Richard Dawkins and Christopher Hitchens have sought to, with their biting English wit, reinvigorate modern atheism. I recommend some of their books, especially Dawkins’ “God Delusion,” but I think Armstrong’s work is an important counterbalance to the new forces of atheism. The main thrust of the work, the part which is most relevant to contemporary theological debate, insists upon the ever changing conceptions of god that can be found in the bible and among those who wrote about it. Many readers will find it surprising, no doubt, that some theologians centuries ago asserted that the world was obviously not created in 7 days. Her book is most revealing, and at its most interesting, when seeking to debunk the supposed conservative assertions of anglo-protestants who believe that Darwinian science is the enemy of religion. Her analysis of the worth of God (“The Case for God” is coming out within weeks) lies in God’s ability to unleash the creative forces of interpretation in the religious. As she recounts the history of the bible, one cannot help but find amazement in the ability of humans to appropriate an idea, whether from the Jews, the Greeks, or Arabs of North Africa, and turn it, blatantly, to their favor. It is a curious aspect of modern day America that we must insist upon all truths being eternal and immutable. “The Bible: A Biography” goes a long way towards shaking the assumptions of both modern day atheists as well as anti-evolutionist evangelicals.
Rating: 5 / 5
A booik that should be made mandatory reading for every person who professes to be an adherent of any of the three monotheistic, Abrahamic faiths but espeically for the moder and supposed “Christians” who seem so lacking in their personal and expressed knowledge of the what they label the “unchangeable word of God”.

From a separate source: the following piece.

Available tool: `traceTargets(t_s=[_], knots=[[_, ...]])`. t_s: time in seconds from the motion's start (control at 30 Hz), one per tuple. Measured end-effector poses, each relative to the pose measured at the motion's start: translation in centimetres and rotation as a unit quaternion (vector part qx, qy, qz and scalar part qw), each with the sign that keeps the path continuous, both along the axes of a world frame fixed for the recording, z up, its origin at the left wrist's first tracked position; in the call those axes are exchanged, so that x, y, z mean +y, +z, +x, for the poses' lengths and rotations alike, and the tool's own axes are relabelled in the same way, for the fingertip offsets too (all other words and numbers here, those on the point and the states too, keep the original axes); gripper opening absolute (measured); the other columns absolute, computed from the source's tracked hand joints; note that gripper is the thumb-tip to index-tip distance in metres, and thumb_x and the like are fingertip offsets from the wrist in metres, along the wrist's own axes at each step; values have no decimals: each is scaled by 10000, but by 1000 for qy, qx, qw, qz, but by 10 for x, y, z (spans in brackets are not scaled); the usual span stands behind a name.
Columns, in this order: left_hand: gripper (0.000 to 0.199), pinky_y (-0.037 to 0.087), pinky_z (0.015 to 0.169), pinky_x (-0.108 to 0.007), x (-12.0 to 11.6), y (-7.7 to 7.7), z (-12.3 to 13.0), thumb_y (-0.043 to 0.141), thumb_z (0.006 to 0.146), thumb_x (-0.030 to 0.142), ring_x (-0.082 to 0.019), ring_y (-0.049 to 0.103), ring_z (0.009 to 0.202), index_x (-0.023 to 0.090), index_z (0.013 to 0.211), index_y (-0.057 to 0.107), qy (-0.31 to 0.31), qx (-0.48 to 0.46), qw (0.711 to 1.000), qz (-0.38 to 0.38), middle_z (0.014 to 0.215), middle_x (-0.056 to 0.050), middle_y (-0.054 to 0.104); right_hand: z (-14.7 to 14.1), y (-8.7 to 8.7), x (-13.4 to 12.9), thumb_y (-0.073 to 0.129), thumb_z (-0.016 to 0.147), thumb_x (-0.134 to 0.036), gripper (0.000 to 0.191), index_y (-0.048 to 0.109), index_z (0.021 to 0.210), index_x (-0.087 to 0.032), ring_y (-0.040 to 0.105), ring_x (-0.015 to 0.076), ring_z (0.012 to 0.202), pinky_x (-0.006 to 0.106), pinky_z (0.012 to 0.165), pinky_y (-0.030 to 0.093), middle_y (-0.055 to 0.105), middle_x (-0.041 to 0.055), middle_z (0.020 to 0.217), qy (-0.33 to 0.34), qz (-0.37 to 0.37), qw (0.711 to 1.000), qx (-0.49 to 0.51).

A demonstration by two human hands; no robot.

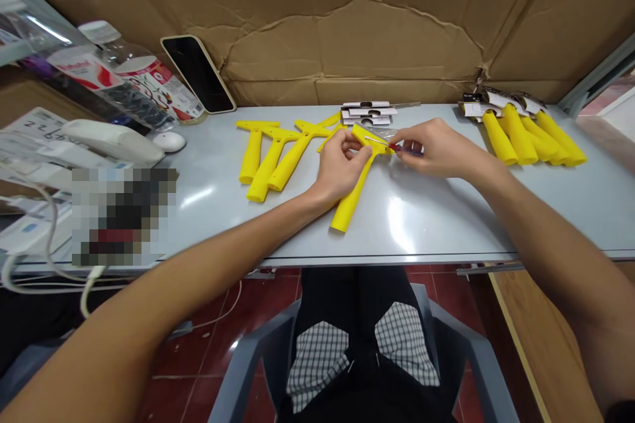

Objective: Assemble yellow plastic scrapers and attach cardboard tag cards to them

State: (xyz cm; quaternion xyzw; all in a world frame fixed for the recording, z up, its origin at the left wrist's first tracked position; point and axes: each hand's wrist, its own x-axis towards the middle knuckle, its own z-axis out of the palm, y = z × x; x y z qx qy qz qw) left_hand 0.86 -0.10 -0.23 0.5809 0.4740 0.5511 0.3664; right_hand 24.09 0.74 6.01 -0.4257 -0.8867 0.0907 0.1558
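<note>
From where I stand, well out to the left of the left hand, a labelled plastic bottle [159, 89] leans near a dark-screened phone [201, 73], with a white computer mouse [169, 141] just in front. Closer to that hand, on its left, lie loose yellow T-shaped handles [270, 165], some overlapping. The left hand [342, 165] is closed on another one, the held yellow handle [354, 198], thumb and fingers pinching it where grip meets crosspiece; its grip slants down toward the table's [297, 231] near edge. It looks like light, stiff moulded plastic, smooth enough to turn under a push, and hardly fragile. I'd judge that neck the sound place to hold, since it steadies the head and leaves its face bare. Just beyond the left hand sit small white cards [366, 112] with clear wrapping. To its right, the right hand [436, 149] has its fingers wrapped around a slim screwdriver [407, 149], its shaft lying over the crosspiece; I can't tell whether the tip touches. Well right of the right hand, carded yellow handles [518, 135] lie bunched side by side.
</note>
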Motion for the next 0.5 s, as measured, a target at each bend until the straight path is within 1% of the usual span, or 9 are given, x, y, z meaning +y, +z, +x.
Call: traceTargets(t_s=[0.13, 0.2, 0.3, 0.4, 0.43, 0.5], knots=[[167, 590, 806, -300, -1, 3, 0, 774, 887, 93, -175, 750, 882, 210, 900, 656, -12, -13, 1000, -14, 995, -53, 804, 2, 1, 2, 696, 990, -333, 334, 868, 1259, -234, 751, 303, 872, 423, 859, 523, 852, 106, 1010, 2, 4, 1000, 3], [139, 597, 833, -308, -1, 4, -1, 777, 894, 124, -185, 761, 915, 209, 919, 670, -24, -22, 999, -24, 1008, -55, 816, 4, 3, 4, 683, 991, -332, 340, 866, 1260, -232, 748, 311, 870, 443, 873, 531, 852, 110, 1016, 2, 9, 1000, 4], [112, 608, 863, -325, -2, 5, -2, 788, 901, 164, -201, 772, 940, 202, 950, 695, -44, -37, 997, -44, 995, -57, 829, 7, 6, 5, 680, 987, -336, 331, 868, 1235, -226, 742, 319, 908, 462, 911, 530, 839, 123, 1079, -6, 31, 999, 16], [97, 620, 844, -340, -2, 7, -4, 792, 924, 195, -211, 774, 916, 202, 970, 708, -56, -63, 994, -73, 969, -63, 833, 10, 10, 6, 704, 981, -354, 298, 866, 1192, -219, 734, 337, 1013, 462, 949, 525, 801, 146, 1188, -31, 58, 997, 41], [95, 627, 837, -346, -1, 8, -5, 793, 935, 210, -217, 778, 925, 206, 981, 709, -59, -77, 991, -87, 981, -67, 835, 11, 11, 7, 712, 978, -358, 292, 864, 1186, -221, 729, 342, 1038, 462, 960, 525, 792, 147, 1194, -45, 63, 996, 49], [99, 649, 844, -362, 1, 10, -7, 794, 952, 231, -235, 792, 980, 217, 993, 705, -59, -114, 984, -124, 1028, -78, 837, 16, 10, 11, 729, 964, -354, 285, 859, 1181, -224, 723, 345, 1047, 461, 965, 526, 789, 139, 1141, -72, 61, 994, 50]])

This is just an introduction into the topic of the text however, if understoodd properly, it should serve to be rather enlightening to those who wish to gain some insight into the manner in which and by which the Tenakh/Torah and the Christian Old and New Testaments were compiled and composed.
As good as this work is, there were some glaring oversights as to the manner in which the New Testament authors worked and the way in which the Gospels were codified and the Christian faith became institutionalized following the Council of Nicea under the Emporer Constantine.
However, it is a first step that this one hopes many “Christians” will utilize so as to become a bit more knowledgeable as to the scriptures they hold and claim.